Das ab 2026 vorgesehene Energy-Sharing-Gesetz in Deutschland wird trotz der Ermöglichung gemeinschaftlicher Stromnutzung stark kritisiert, da es als zu bürokratisch und wirtschaftlich unattraktiv gilt. Wesentliche Kritikpunkte sind fehlende finanzielle Anreize wie reduzierte Netzentgelte, hoher technischer Aufwand durch Smart Meter und eine begrenzte Ausgestaltung. Es wird als „Papiertiger“ bezeichnet.
Hauptkritikpunkte am Energy-Sharing-Gesetz 2026:
- Fehlende finanzielle Anreize: Es fehlen signifikante Reduzierungen bei Netzentgelten, Umlagen und Abgaben, was das Modell für Teilnehmer ökonomisch kaum rentabel macht.
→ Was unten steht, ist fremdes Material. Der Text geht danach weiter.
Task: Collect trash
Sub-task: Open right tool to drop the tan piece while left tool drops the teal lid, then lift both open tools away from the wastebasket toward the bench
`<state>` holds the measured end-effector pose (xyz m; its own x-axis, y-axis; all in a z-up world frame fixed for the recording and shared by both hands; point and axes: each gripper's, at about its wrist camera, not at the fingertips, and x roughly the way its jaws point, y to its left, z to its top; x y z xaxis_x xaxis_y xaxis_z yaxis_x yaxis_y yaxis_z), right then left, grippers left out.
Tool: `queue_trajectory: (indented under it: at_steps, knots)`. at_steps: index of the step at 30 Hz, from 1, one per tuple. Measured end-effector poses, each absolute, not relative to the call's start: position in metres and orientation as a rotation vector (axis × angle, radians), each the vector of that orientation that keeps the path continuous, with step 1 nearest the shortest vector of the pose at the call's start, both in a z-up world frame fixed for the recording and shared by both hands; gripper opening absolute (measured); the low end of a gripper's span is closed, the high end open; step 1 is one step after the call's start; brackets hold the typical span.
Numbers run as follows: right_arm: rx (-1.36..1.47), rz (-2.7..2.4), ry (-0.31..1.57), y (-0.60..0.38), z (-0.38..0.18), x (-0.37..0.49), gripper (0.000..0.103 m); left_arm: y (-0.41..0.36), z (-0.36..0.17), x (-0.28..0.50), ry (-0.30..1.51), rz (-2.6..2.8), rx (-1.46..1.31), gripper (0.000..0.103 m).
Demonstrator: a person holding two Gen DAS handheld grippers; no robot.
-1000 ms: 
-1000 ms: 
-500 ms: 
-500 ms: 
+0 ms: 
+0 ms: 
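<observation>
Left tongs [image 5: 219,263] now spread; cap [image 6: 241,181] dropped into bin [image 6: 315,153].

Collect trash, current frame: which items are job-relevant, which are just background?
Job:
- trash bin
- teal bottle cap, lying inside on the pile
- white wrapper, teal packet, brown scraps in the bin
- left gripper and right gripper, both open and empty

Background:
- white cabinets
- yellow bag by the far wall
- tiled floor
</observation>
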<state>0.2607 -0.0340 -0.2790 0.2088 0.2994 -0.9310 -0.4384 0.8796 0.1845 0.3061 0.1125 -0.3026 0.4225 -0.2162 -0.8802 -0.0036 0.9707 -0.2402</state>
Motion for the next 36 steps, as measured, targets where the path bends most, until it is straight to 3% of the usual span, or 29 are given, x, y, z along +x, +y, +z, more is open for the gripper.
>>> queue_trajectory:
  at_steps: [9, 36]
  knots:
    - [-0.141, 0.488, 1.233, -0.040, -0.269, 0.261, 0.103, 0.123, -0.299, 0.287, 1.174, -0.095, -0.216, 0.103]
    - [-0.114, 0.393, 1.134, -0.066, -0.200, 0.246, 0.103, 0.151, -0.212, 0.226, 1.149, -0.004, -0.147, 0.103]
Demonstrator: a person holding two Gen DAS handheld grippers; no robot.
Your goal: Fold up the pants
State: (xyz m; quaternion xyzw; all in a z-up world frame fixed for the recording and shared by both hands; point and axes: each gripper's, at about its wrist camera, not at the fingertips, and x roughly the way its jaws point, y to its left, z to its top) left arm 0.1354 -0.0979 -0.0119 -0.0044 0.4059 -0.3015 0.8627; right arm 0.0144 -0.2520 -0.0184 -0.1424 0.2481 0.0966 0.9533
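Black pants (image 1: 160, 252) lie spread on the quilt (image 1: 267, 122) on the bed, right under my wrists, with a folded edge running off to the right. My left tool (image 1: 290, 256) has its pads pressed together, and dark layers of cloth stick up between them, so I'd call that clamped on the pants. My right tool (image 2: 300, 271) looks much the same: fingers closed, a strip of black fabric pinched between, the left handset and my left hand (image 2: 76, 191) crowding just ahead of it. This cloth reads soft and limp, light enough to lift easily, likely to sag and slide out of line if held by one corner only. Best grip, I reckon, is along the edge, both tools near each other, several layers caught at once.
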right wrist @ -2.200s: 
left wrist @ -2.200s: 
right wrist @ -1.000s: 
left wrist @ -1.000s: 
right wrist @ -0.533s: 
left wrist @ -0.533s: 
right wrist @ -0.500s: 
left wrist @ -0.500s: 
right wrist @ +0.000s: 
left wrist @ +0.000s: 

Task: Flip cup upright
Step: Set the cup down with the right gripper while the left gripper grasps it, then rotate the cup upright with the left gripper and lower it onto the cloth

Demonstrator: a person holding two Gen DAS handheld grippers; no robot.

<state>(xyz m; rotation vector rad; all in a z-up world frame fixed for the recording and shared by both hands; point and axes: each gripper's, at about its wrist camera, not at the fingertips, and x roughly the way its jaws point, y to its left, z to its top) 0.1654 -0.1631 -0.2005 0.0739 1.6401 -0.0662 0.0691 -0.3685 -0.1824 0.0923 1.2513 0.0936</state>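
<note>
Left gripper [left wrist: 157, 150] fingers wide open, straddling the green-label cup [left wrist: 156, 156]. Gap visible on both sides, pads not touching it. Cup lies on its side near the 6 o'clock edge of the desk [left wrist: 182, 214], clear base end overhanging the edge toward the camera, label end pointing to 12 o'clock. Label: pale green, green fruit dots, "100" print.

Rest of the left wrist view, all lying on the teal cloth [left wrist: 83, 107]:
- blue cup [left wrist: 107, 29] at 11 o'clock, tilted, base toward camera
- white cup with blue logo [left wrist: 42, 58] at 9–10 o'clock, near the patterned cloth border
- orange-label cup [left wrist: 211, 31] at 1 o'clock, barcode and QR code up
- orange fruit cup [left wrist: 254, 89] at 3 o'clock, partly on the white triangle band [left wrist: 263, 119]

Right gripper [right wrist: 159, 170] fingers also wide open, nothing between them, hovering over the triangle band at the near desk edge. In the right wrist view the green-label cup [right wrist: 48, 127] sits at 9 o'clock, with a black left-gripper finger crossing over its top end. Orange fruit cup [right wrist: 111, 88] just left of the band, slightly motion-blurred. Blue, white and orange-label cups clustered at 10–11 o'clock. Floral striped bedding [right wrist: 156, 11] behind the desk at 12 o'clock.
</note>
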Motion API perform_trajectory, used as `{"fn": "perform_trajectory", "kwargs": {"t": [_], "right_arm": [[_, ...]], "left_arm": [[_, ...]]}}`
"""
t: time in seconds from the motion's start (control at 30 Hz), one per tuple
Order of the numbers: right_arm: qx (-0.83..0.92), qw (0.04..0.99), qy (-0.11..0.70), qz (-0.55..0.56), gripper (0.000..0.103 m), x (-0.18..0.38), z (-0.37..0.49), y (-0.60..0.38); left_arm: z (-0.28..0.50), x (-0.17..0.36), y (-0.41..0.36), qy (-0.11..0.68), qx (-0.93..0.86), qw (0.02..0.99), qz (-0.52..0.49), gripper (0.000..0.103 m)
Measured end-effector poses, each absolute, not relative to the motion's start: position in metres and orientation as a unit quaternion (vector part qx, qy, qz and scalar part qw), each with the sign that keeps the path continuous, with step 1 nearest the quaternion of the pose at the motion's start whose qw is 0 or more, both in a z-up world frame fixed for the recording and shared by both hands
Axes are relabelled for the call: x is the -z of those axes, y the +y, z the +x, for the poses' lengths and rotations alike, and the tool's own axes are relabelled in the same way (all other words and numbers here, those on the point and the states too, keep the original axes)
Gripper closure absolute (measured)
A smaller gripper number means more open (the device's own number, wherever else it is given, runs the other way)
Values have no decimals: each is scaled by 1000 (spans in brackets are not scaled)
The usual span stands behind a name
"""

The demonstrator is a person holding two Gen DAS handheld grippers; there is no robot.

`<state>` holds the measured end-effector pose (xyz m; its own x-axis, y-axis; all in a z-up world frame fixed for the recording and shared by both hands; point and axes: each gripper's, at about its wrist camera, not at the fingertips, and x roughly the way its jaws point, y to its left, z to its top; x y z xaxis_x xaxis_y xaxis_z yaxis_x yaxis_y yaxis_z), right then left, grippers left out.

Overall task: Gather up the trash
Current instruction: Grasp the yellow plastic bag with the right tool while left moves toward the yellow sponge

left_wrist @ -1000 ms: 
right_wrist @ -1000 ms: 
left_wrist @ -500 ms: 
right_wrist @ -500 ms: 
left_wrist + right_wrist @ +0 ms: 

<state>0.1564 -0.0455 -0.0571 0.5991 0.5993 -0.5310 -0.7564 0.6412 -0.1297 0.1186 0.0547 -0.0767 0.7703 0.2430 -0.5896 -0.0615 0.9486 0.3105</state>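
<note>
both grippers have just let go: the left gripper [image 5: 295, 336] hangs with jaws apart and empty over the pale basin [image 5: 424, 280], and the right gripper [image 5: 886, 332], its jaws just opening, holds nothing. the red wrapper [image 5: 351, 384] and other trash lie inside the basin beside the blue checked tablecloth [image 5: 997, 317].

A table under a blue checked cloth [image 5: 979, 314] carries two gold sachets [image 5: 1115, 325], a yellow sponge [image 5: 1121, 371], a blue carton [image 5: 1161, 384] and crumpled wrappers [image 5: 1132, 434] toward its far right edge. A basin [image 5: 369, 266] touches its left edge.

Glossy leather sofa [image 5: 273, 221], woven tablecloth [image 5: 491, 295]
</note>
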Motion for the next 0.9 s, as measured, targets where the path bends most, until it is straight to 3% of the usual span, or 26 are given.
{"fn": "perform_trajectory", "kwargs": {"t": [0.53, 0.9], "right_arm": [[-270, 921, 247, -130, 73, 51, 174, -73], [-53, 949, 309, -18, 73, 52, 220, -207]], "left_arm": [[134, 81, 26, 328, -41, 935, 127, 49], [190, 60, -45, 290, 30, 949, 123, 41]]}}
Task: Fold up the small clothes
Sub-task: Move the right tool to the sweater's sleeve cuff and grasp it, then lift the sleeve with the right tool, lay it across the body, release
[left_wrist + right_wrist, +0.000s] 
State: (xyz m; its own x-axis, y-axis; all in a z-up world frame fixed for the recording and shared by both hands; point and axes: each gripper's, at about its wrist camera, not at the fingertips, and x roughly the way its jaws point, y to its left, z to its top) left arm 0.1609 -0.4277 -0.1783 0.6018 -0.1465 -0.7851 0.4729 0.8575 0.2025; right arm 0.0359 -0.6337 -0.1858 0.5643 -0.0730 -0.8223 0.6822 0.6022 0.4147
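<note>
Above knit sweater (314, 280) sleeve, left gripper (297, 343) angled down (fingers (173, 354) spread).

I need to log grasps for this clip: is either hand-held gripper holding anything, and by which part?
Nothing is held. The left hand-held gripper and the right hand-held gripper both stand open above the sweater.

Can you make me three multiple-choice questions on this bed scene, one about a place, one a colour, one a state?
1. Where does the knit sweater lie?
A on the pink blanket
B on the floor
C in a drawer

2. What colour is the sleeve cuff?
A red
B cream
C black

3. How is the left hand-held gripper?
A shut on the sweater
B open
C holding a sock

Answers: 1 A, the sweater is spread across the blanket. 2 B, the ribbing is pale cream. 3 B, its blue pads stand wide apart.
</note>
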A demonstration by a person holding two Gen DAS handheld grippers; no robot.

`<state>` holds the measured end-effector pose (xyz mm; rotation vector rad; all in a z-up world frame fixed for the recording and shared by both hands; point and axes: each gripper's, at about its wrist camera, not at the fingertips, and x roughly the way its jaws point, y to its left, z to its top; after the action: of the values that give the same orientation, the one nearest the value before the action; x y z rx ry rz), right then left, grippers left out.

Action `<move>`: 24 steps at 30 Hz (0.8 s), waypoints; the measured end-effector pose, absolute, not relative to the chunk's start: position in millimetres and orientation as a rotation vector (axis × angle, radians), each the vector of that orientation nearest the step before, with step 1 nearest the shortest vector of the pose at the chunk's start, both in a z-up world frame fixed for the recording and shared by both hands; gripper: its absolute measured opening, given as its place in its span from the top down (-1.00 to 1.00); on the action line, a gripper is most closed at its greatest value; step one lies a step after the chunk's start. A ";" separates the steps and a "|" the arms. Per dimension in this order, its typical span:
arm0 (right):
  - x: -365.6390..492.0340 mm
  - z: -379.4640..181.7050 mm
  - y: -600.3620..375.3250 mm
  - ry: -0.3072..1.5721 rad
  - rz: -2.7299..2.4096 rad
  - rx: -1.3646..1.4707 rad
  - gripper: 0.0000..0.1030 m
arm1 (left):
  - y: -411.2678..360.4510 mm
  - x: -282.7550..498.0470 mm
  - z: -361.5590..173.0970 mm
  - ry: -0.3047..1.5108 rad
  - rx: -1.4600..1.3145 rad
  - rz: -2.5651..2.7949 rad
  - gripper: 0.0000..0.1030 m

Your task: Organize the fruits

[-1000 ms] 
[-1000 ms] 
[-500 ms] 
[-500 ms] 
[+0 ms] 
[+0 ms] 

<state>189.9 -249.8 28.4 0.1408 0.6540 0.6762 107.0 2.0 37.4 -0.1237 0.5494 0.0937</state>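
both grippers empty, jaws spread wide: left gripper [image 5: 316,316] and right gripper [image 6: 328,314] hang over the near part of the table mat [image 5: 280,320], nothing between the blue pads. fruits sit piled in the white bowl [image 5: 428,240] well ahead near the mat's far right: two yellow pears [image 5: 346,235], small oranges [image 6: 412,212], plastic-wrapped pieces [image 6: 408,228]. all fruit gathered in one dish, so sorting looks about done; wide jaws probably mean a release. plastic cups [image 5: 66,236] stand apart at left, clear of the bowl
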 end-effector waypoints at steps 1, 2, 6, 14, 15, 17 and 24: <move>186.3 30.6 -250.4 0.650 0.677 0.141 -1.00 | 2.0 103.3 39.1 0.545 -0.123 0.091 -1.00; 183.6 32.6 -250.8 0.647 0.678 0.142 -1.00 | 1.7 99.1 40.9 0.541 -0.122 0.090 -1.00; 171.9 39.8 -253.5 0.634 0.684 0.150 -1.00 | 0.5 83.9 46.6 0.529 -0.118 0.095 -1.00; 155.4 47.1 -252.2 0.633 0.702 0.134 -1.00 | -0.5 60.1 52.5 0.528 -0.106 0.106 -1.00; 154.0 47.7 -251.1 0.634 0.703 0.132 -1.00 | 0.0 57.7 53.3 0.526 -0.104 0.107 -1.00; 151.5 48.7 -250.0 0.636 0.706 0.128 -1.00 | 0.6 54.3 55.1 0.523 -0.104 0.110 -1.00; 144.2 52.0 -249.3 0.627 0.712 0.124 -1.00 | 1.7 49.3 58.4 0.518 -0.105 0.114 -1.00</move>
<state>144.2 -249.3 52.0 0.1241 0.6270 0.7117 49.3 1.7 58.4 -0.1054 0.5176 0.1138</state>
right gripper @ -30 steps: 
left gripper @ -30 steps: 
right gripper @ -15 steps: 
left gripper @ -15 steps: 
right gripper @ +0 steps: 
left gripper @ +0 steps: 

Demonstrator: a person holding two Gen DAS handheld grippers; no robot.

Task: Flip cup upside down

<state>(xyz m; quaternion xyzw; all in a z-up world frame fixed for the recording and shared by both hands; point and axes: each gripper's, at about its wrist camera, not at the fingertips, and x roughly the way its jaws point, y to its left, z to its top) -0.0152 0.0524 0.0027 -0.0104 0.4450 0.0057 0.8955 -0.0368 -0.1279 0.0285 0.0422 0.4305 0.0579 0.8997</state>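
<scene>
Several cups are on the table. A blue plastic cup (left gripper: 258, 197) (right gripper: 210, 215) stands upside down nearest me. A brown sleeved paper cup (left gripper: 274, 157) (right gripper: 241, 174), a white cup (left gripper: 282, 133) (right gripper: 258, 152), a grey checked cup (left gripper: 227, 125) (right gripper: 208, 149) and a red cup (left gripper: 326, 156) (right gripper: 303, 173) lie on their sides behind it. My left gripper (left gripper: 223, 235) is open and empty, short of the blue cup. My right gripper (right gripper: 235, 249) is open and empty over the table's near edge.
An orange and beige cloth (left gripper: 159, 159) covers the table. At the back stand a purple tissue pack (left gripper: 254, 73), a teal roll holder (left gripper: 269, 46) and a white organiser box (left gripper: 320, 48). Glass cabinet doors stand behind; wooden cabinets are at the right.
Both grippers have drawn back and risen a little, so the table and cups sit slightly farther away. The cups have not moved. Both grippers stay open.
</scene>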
- Hoher bürokratischer & technischer Aufwand: Die Gründung und Verwaltung von Energiegemeinschaften ist komplex. Zudem ist die flächendeckende Installation von Smart Metern zwingend erforderlich.
- Begrenzte Reichweite: Das Teilen von Strom ist oft nur innerhalb eines lokalen Bilanzierungsgebiets sinnvoll möglich, was die Flexibilität einschränkt.
- Rechtsunsicherheit: Unklare Regelungen für Bürgerenergiegemeinschaften sorgen für Unsicherheit bei Investoren.
- Einschränkungen bei Betreibern: Kritisiert wird die Begrenzung auf Anlagen, deren Betrieb nicht überwiegend gewerblich ist.
Experten und Branchenverbände wie das BBEn (Bündnis Bürgerenergie) fordern Nachbesserungen, insbesondere bei der Netzentgeltstruktur, um Energy Sharing als wirksames Instrument der Energiewende zu etablieren.